Il 25 novembre arriva ogni anno con lo stesso carico di silenzi e domande sospese. Non è una data qualunque: è il giorno in cui il dolore di tante storie interrotte torna a bussare alle nostre coscienze, chiedendoci di non dimenticare. È un giorno che parla a tutti, che ci costringe a guardare ciò che spesso si evita di vedere.
Anche quest’anno indossiamo il rosso. Un colore che dovrebbe raccontare amore e vita, e che invece si è trasformato nel simbolo di ciò che alle donne viene troppo spesso strappato: libertà, dignità, futuro. Quel rosso lo portiamo addosso perché non vogliamo che diventi routine, perché ogni volta ci ricorda che dietro un numero c’è un volto, un nome, una storia che non c’è più.
Dall’inizio del 2025, in Italia, più di 60 donne sono state uccise. È una cifra che pesa, che soffoca, che non può diventare normalità. Anche la nostra terra non è stata risparmiata. A Brindisi abbiamo pianto Lucia Chiapparino, 75 anni, uccisa nella casa dove avrebbe dovuto sentirsi al sicuro. Una vita spezzata in un luogo che avrebbe dovuto proteggerla. Una storia che brucia, come tutte quelle che ci ricordano quanto sia sottile il confine tra quotidianità e tragedia.
Giusy De Simone, segretaria Flai Cgil Brindisi afferma che :
“La violenza vive nelle parole che feriscono, nei gesti che umiliano, nei silenzi che schiacciano. Vive nelle campagne, tra le donne che lavorano piegate dal sole e dalla fatica, e che troppo spesso subiscono soprusi che non vengono raccontati. Donne che, terminate le ore nei campi, tornano in case dove la violenza assume forme diverse, più intime, più invisibili, ma non per questo meno devastanti.
Questo 25 novembre lo dedichiamo a loro. A tutte le donne che resistono. A quelle che non parlano perché hanno paura, e a quelle che non parlano perché non sanno se qualcuno le ascolterà. Lo dedichiamo a chi sopporta in silenzio, a chi cerca una via d’uscita, a chi non riesce più a immaginarne una.
Eppure, una strada c’è.

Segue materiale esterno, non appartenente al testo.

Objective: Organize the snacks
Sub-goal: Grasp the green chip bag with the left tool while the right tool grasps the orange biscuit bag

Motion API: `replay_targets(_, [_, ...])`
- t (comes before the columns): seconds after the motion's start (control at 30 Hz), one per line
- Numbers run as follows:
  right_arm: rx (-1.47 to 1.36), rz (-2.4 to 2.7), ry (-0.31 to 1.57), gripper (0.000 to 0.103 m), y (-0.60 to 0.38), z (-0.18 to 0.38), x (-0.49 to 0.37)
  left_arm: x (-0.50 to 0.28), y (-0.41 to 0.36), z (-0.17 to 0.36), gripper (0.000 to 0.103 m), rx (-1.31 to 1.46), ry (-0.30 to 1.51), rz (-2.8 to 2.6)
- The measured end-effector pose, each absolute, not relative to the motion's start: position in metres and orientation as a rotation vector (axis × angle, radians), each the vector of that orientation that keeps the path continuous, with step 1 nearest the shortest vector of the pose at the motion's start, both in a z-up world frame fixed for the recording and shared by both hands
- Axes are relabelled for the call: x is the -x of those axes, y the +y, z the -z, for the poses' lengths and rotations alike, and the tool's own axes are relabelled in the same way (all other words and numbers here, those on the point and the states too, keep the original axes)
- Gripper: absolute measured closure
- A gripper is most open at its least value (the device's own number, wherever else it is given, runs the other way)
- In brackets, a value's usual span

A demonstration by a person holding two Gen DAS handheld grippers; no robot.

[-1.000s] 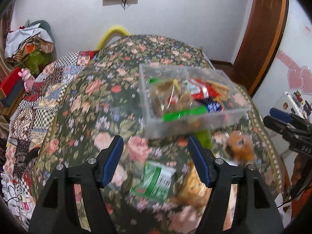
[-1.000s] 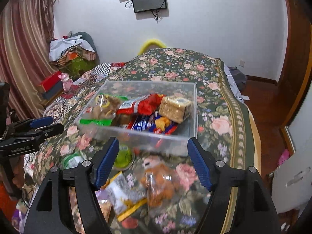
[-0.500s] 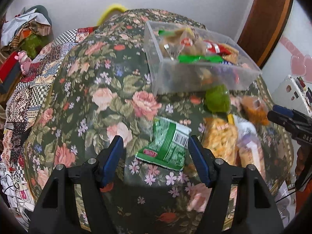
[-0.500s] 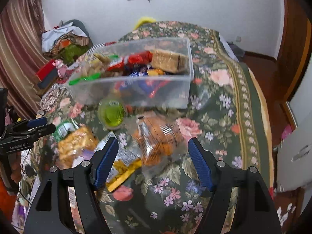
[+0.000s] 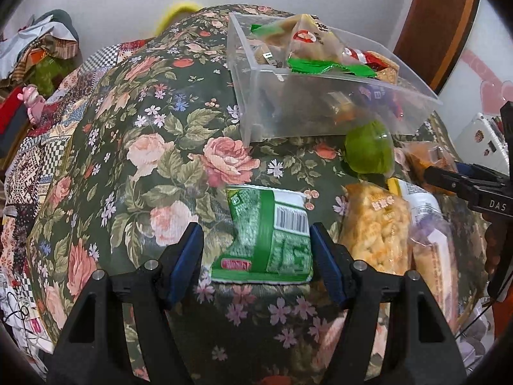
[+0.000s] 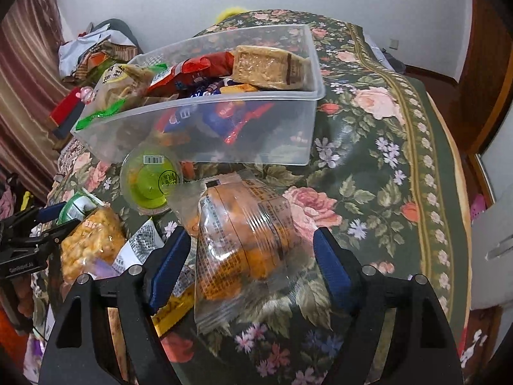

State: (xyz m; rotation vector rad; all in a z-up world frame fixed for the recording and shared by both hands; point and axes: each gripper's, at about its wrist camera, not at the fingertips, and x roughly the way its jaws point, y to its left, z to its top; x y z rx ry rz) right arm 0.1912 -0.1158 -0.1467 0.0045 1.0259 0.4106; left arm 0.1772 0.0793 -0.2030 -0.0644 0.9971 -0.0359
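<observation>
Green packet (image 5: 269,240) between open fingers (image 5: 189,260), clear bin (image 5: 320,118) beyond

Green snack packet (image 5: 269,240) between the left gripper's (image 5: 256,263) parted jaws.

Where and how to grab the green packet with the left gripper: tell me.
Take the green packet across its short width near the barcode end, coming down from above. It lies flat on the floral bedspread, so its side edges are probably the best hold. The left gripper already straddles it with jaws open. The puffed-snack bag lies close to the right finger; keep clear.
</observation>
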Motion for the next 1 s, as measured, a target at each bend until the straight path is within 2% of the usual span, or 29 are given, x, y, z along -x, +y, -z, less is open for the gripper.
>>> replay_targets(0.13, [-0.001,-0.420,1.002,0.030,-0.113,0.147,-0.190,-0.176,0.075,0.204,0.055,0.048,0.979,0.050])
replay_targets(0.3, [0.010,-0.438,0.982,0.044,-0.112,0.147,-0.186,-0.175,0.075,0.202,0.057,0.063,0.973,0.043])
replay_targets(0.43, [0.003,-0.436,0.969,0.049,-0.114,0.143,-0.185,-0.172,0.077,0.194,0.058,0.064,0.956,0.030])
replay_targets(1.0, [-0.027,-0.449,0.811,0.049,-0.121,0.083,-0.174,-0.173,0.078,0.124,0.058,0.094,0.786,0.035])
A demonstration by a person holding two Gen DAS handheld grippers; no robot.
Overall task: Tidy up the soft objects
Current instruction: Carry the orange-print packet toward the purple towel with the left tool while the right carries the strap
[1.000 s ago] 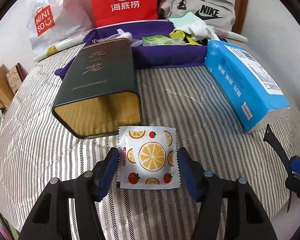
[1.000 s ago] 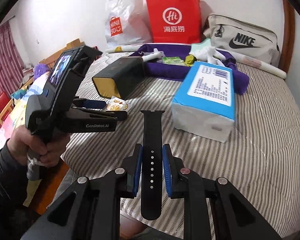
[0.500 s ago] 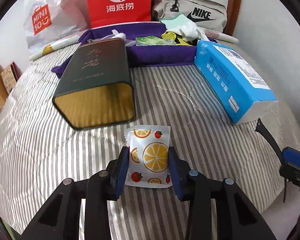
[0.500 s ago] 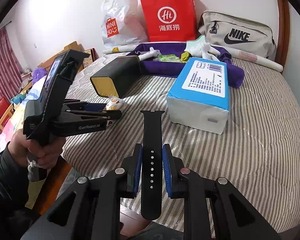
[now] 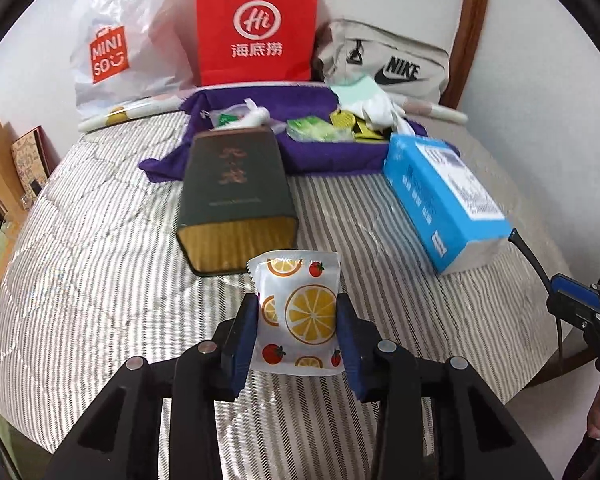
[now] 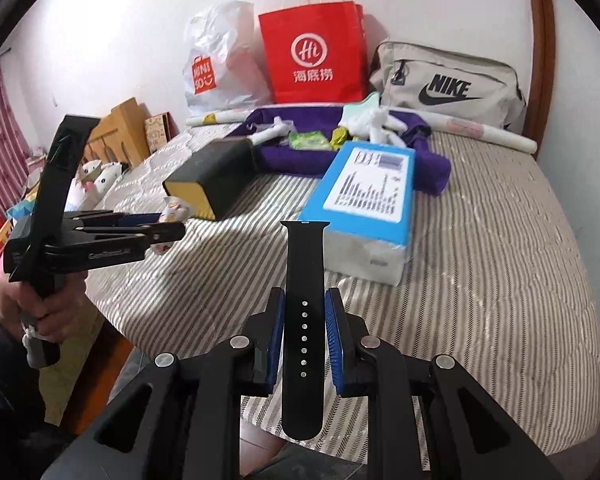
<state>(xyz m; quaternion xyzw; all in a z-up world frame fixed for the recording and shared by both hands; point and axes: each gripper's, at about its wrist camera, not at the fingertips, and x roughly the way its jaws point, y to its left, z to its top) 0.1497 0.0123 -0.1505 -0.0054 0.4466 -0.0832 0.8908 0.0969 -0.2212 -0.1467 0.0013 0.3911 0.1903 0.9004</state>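
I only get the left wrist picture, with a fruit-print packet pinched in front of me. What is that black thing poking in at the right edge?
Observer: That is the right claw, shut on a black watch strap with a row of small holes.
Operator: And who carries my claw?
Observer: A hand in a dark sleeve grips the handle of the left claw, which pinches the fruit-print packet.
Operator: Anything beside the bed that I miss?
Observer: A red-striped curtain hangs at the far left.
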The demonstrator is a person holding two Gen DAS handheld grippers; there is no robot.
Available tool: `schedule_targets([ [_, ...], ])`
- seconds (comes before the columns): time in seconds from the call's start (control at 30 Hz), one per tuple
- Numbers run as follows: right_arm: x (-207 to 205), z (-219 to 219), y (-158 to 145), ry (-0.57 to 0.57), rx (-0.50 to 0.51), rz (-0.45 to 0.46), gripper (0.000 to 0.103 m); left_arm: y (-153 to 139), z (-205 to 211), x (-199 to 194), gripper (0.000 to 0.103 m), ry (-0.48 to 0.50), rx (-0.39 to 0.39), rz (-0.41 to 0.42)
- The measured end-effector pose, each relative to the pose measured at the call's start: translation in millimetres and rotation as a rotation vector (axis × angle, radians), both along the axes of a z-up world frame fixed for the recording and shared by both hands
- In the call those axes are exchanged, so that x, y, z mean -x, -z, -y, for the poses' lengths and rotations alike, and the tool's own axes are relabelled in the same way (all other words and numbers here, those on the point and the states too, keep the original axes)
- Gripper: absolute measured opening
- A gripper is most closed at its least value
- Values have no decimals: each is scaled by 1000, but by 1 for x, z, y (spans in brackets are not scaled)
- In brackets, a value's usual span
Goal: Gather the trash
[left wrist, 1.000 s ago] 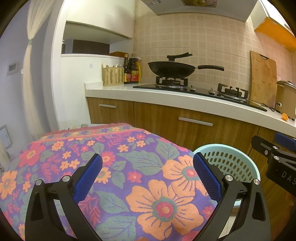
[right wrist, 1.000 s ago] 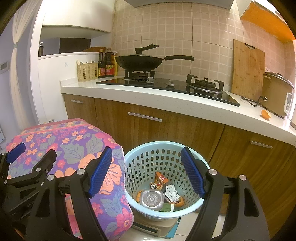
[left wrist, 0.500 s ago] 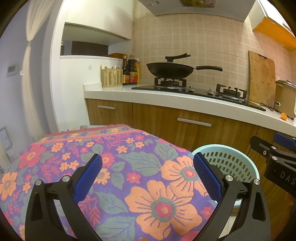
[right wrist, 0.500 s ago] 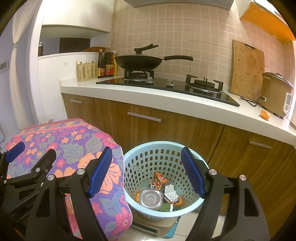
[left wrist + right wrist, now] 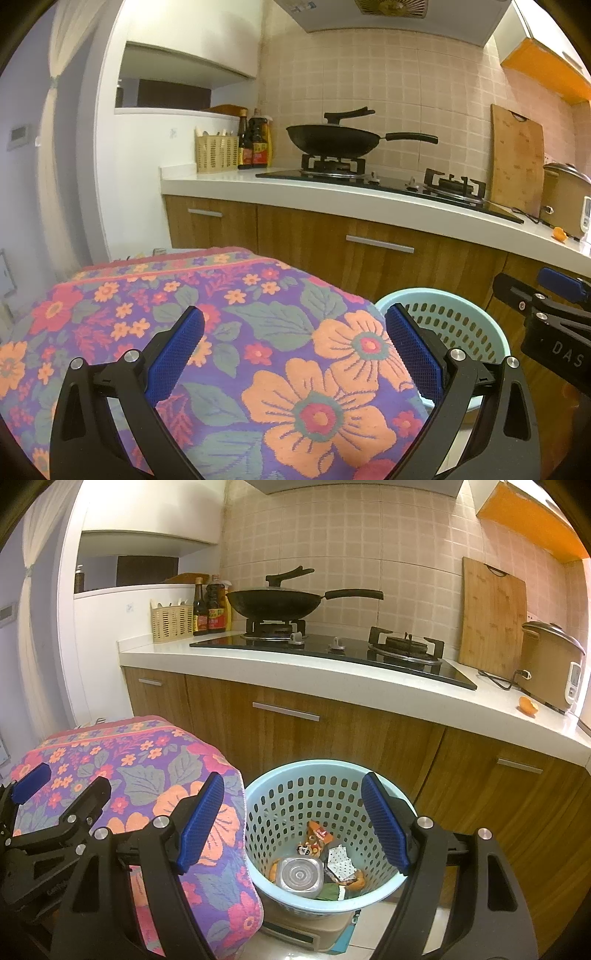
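The left gripper [image 5: 293, 349] is held over a flowered cloth [image 5: 229, 332] that covers a raised surface; its jaws stand wide apart and nothing is seen between them. The right gripper [image 5: 291, 821] is held above a pale blue basket [image 5: 280, 797] that stands on a beige box on the floor, just beside the cloth and in front of the wooden cabinet doors. Its jaws are also set wide apart and nothing is gripped by them.

Trash is seen lying in the bottom of the basket: a clear plastic container [image 5: 299, 875] with a round lid, a crumpled snack wrapper [image 5: 316, 840], a white dotted scrap [image 5: 341, 860] and some orange and green bits that cannot be told apart clearly.

One small orange piece [image 5: 528, 706], perhaps peel, is left on the white bench, near a rice cooker [image 5: 552, 664] at the far right. A black wok [image 5: 273, 603] is set on the stove, and a wooden board [image 5: 493, 613] is leaned against the tiled wall.
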State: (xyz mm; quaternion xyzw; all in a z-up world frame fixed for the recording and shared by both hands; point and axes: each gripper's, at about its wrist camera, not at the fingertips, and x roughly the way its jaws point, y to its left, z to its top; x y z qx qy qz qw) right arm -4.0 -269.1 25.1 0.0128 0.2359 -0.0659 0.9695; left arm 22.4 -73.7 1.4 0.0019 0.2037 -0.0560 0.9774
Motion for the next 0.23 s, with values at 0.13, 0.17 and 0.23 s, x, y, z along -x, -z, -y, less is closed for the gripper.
schedule_targets([
  [0.13, 0, 0, 1, 1, -1, -2, 73, 1, -1, -2, 96, -4, 11, -21],
  [0.17, 0, 0, 1, 2, -1, -2, 73, 2, -1, -2, 96, 2, 16, -25],
  [0.23, 0, 0, 1, 0, -3, -2, 73, 2, -1, -3, 96, -4, 9, -25],
])
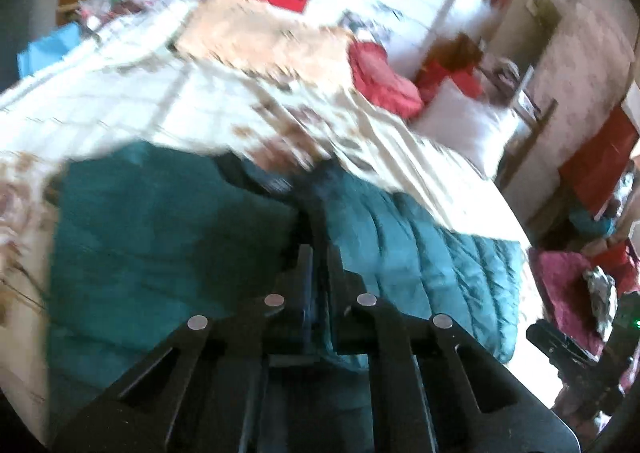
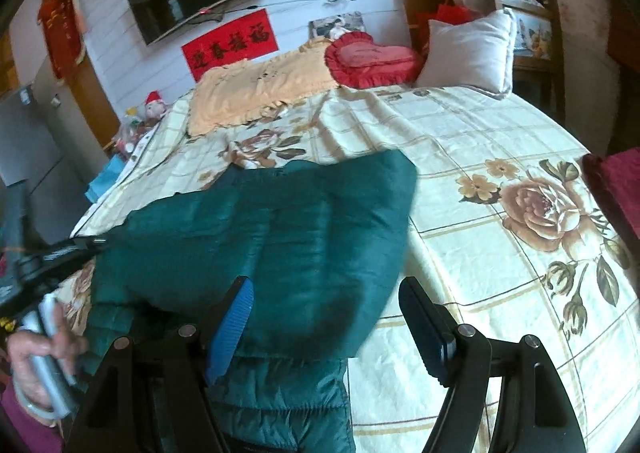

Una strada che comincia da un gesto semplice e rivoluzionario: chiedere aiuto. Non siete sole. C’è una comunità che può tenervi la mano, che può accompagnarvi, che può proteggervi. Ci sono associazioni, servizi, persone. Ci siamo noi. Ripartire da noi significa proprio questo: riconoscere che la forza di una donna non si misura dalla sua capacità di resistere al dolore, ma dalla possibilità di scegliere una vita diversa. Una vita libera dalla paura. Una vita piena, serena, intatta.
La Flai Cgil Brindisi prende parola per dire basta. Basta violenza nelle case, nelle strade, nei campi, nei luoghi di lavoro. Basta colpevolizzazioni, basta silenzi, basta omissioni. Immaginiamo un futuro in cui ogni donna possa camminare senza timore, guardare avanti senza dover controllare chi ha alle spalle, lavorare senza subire prepotenze, vivere senza dover essere forte per forza. Quel futuro è possibile. Ma comincia da qui, da noi, da questo 25 novembre.
Ripartiamo insieme. Con coraggio. Con voce ferma. Con l’idea che nessuna donna debba più temere ciò che dovrebbe proteggerla.